Background In patients who have failed 1 or more TNF-α inhibitors (TNFi), there is little data to guide clinical decision making in terms of changing mechanism of action or prescribing another TNFi.

Objectives To compare the effectiveness of rituximab (RTX) versus a subsequent TNFi among RA patients with prior TNFi exposure using data from a multi-center observational registry within the United States (the Consortium of Rheumatology Researchers of North America: CORRONA).

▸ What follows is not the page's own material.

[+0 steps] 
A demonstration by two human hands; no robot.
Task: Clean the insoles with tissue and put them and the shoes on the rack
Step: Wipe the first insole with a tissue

Methods We identified RA patients from 3/1/06 to present who had discontinued at least 1 TNFi and initiated either RTX or a subsequent TNFi, had moderate or high disease activity based on the Clinical Disease Activity Index (CDAI) at the time of initiation and had follow-up at 12 months (3 month window). A propensity score (PS) for TNFi vs. RTX was estimated using patient demographic information, disease characteristics (severity, duration, activity), comorbidities, past medication history and concurrent medications. We trimmed the PS distributions, excluding patients who fell outside the region of common support (n=2). Our primary outcome was achievement of low disease activity (CDAI ≤10). Multivariable logistic regression models with adjustment for fixed and random effects (patient and provider) were performed. Covariates with a standardized difference of <0.1 as well as 4 factors chosen a priori (baseline CDAI, steroid use, background methotrexate use, and number of prior TNFi’s) were included in the models. As a sensitivity analysis, we reran the analyses using PS matched TNFi and RTX initiators.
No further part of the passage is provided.